No One Is Coming

I remember exactly where I was when my therapist said the words that changed everything:

“No one is coming.”

At first, it felt like a gut punch. Brutal. Unfair. Like she was pulling the last shred of hope out from under me.

But later, I realised it was one of the most liberating things I’d ever been told.

The Fantasy of Rescue

When we’ve lived through trauma—especially in childhood—it’s common to carry a quiet, persistent longing: that someone, somewhere, will come and save us.

We might not even be fully aware of it. But it shows up in all sorts of ways:

  • In relationships where we hope someone will finally make us feel safe, seen, or whole.

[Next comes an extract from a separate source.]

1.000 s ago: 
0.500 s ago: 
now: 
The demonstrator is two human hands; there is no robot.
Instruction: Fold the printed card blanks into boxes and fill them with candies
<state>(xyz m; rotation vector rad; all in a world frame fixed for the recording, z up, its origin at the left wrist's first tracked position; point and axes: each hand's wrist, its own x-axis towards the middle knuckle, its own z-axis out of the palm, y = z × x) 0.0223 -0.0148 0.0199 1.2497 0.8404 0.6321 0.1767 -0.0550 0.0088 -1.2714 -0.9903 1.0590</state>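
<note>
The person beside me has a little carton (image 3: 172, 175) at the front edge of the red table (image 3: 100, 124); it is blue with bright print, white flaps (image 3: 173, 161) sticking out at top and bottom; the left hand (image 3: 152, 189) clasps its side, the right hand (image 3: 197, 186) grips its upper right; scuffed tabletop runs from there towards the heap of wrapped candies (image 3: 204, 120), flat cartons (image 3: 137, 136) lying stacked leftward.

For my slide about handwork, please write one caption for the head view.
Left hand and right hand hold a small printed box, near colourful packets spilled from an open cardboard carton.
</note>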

  • In work or therapy where we look for someone to “fix” us.

  • In the belief that life will start once the right partner, job, or healing moment appears.

  • In staying small or stuck, waiting for a permission slip that never arrives.

At its root, this longing is protective. When you’re powerless—especially as a child—it makes perfect sense to hope for a rescuer. It helps you survive unbearable things by believing someone might come. That’s not weakness. That’s resilience.

But the heartbreaking truth is: often, no one did come. And when we carry that wound into adulthood, we keep waiting. We keep hoping. And without meaning to, we hand over our power to something or someone outside of us.

Why This Keeps Us Stuck

Waiting for someone else to change your life—your past, your pain, your patterns—keeps you in a loop of helplessness.

It’s not your fault. This is how trauma wires the nervous system. When you’ve been hurt, your body learns that it’s not safe to act, to choose, to move forward. You freeze. You fawn. You look outward for cues. You stop trusting yourself.

And the world around us reinforces this. Movies, fairy tales, even some kinds of therapy, tell us that healing comes when someone else finally gets it right. But the truth is harder—and more beautiful.

No One Is Coming. And That’s the Good News.

Because if no one is coming…
Then it means you get to come for you.

You get to be the person who chooses to show up—even when it’s hard.
You get to become the adult you needed as a child.
You get to stop waiting for permission, and start living from a place of agency.

Self-empowerment doesn’t mean doing it all alone.
It means no longer outsourcing your worth, your choices, or your healing.

You can ask for help. You should build connection and community. But the most powerful shift happens when you stop expecting someone else to do the work for you—and start recognising that your life is yours.

Shifting the Perspective

So how do we make that shift?

  • Start with compassion: If you’ve been waiting for someone to save you, that’s OK. There was probably a time when that was your only option.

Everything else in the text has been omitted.